◆ Stored items from a collection
[Start of section]

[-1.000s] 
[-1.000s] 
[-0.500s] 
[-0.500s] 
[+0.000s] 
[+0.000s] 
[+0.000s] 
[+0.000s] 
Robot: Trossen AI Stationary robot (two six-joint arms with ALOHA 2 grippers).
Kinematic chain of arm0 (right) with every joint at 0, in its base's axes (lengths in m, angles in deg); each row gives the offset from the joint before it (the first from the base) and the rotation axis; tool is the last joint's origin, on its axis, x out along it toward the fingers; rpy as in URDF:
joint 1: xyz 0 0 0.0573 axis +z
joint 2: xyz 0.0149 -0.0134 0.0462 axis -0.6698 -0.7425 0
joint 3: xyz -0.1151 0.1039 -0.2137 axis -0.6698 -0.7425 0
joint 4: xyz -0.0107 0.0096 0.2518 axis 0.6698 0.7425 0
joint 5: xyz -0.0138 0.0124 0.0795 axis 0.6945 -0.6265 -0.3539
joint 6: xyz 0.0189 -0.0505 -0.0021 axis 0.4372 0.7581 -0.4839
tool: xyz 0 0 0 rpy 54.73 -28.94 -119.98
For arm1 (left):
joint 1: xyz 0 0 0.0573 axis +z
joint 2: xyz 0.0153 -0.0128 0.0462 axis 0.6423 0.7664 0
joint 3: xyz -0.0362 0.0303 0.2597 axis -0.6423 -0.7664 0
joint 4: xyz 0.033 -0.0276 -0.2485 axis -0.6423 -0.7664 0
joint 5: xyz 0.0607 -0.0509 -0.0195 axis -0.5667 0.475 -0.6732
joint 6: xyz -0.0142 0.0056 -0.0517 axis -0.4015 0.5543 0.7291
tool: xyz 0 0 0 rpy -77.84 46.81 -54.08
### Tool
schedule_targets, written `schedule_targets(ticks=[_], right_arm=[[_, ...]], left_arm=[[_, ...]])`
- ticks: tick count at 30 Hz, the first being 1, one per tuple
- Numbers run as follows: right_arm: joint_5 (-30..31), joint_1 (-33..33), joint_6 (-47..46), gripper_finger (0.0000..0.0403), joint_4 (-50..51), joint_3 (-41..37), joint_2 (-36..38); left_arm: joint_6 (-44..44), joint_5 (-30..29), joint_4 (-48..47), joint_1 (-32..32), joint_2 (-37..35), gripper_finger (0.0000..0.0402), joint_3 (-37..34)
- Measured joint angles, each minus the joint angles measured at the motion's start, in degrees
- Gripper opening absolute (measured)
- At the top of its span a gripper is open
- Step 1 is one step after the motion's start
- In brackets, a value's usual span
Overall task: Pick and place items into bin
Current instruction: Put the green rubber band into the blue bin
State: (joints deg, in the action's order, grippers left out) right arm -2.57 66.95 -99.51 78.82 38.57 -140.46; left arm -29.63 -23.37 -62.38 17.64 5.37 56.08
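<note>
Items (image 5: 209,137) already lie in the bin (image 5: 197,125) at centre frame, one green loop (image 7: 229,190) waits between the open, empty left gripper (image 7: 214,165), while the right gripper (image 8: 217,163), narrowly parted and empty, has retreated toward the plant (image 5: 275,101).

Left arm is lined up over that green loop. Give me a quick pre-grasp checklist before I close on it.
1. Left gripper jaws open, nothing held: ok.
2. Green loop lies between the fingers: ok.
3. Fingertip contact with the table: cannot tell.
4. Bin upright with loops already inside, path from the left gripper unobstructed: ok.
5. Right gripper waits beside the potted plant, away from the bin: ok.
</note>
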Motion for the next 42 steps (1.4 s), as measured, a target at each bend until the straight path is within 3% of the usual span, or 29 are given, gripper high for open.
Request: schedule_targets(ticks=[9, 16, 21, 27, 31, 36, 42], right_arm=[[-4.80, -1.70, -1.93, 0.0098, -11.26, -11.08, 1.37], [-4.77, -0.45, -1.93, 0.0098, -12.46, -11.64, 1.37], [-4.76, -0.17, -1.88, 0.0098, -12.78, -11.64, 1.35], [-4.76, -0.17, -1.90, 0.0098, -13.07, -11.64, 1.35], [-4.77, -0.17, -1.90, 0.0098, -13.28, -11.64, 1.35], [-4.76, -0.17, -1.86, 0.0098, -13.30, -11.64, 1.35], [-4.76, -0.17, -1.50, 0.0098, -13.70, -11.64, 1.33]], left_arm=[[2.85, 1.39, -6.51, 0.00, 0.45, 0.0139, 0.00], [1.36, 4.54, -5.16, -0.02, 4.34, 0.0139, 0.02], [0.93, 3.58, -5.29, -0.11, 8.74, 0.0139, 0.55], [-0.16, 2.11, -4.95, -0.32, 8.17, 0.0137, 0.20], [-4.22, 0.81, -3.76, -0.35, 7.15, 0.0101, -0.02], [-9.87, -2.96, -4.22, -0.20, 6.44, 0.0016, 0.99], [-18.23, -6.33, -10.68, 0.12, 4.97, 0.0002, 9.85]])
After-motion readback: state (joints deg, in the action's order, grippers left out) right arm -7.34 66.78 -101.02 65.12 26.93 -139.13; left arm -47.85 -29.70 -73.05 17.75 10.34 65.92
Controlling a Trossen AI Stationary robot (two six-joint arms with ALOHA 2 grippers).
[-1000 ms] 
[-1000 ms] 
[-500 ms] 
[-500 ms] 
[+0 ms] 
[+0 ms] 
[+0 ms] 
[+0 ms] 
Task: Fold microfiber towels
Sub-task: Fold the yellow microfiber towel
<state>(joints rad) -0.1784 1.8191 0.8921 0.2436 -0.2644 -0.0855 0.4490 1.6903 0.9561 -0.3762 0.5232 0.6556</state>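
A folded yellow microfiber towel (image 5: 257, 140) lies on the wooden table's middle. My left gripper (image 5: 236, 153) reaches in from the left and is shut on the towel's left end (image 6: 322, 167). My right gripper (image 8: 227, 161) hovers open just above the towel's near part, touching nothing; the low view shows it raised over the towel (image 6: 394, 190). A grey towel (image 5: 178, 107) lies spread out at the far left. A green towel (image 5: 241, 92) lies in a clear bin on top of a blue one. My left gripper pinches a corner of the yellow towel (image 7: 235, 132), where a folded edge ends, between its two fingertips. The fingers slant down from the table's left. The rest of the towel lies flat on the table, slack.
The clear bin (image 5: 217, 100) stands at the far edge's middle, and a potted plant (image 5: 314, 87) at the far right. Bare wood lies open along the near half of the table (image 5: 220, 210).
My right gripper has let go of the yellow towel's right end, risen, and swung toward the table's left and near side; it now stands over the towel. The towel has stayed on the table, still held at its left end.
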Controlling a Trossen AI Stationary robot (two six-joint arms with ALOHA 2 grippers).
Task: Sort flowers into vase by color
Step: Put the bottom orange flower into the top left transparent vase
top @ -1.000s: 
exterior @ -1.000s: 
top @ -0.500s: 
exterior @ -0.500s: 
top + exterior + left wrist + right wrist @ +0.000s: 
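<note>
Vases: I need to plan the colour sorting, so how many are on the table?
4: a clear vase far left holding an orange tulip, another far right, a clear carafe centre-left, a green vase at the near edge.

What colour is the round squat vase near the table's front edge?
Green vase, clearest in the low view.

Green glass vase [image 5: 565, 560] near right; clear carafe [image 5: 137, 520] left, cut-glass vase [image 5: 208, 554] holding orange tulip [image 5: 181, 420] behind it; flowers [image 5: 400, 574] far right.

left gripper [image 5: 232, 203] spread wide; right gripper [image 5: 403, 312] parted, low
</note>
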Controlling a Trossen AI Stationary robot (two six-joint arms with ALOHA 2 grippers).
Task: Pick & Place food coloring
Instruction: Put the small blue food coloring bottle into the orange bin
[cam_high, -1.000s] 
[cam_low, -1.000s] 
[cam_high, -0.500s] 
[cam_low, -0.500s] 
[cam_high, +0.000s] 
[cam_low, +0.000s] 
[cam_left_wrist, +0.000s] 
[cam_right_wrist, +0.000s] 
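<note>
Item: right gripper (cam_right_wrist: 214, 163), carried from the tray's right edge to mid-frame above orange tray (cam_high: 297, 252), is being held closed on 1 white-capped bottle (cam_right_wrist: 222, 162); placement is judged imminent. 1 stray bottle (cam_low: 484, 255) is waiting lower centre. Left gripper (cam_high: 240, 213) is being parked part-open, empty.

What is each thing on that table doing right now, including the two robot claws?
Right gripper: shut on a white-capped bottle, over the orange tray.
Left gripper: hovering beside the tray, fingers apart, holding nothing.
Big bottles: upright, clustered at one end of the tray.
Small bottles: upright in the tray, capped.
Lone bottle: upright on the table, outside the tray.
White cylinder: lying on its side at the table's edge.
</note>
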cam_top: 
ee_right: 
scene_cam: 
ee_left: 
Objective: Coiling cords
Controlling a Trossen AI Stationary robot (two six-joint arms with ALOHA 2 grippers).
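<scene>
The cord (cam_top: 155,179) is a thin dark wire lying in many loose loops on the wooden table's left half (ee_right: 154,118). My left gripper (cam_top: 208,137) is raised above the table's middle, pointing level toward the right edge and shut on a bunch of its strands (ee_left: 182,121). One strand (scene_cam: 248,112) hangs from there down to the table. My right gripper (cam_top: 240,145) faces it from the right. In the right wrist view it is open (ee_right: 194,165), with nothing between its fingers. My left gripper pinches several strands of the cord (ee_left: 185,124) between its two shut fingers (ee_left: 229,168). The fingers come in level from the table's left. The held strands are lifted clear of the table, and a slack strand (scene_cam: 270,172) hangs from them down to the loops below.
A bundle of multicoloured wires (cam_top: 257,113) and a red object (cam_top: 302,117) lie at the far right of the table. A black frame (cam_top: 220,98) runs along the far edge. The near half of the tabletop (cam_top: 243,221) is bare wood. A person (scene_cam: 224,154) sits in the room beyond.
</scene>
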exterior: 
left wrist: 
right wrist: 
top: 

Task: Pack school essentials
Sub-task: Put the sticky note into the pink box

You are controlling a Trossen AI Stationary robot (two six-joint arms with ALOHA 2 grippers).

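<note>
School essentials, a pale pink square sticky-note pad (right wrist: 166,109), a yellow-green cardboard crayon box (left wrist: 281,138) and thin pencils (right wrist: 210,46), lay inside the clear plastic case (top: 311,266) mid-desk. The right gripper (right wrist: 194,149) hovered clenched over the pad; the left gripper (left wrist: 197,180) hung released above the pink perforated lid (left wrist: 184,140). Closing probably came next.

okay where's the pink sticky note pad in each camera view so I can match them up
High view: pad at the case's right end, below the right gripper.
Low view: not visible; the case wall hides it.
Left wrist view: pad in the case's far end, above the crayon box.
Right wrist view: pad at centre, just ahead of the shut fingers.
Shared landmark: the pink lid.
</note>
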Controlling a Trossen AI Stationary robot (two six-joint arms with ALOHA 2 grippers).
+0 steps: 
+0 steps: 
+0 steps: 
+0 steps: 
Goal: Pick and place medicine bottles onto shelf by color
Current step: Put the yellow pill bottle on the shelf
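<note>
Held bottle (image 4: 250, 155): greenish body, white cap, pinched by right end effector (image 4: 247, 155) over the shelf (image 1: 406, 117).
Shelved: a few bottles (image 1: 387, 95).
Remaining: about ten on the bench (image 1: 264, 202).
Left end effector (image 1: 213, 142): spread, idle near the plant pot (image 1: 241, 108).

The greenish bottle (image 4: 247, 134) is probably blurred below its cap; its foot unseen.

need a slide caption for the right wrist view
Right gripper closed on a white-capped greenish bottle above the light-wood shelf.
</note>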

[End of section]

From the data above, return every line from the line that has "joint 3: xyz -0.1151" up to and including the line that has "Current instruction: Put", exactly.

◆ Solution below
joint 3: xyz -0.1151 0.1039 -0.2137 axis -0.6698 -0.7425 0
joint 4: xyz -0.0107 0.0096 0.2518 axis 0.6698 0.7425 0
joint 5: xyz -0.0138 0.0124 0.0795 axis 0.6945 -0.6265 -0.3539
joint 6: xyz 0.0189 -0.0505 -0.0021 axis 0.4372 0.7581 -0.4839
tool: xyz 0 0 0 rpy 54.73 -28.94 -119.98
For arm1 (left):
joint 1: xyz 0 0 0.0573 axis +z
joint 2: xyz 0.0153 -0.0128 0.0462 axis 0.6423 0.7664 0
joint 3: xyz -0.0362 0.0303 0.2597 axis -0.6423 -0.7664 0
joint 4: xyz 0.033 -0.0276 -0.2485 axis -0.6423 -0.7664 0
joint 5: xyz 0.0607 -0.0509 -0.0195 axis -0.5667 0.475 -0.6732
joint 6: xyz -0.0142 0.0056 -0.0517 axis -0.4015 0.5543 0.7291
tool: xyz 0 0 0 rpy -77.84 46.81 -54.08
### Tool
schedule_targets, written `schedule_targets(ticks=[_], right_arm=[[_, ...]], left_arm=[[_, ...]])`
- ticks: tick count at 30 Hz, the first being 1, one per tuple
- Numbers run as follows: right_arm: joint_5 (-30..31), joint_1 (-33..33), joint_6 (-47..46), gripper_finger (0.0000..0.0403), joint_4 (-50..51), joint_3 (-41..37), joint_2 (-36..38); left_arm: joint_6 (-44..44), joint_5 (-30..29), joint_4 (-48..47), joint_1 (-32..32), joint_2 (-37..35), gripper_finger (0.0000..0.0402), joint_3 (-37..34)
- Measured joint angles, each minus the joint angles measured at the motion's start, in degrees
- Gripper opening absolute (measured)
- At the top of its span a gripper is open
- Step 1 is one step after the motion's start
- In brackets, a value's usual span
Overall task: Pick and place items into bin
Current instruction: Put the green rubber band into the blue bin

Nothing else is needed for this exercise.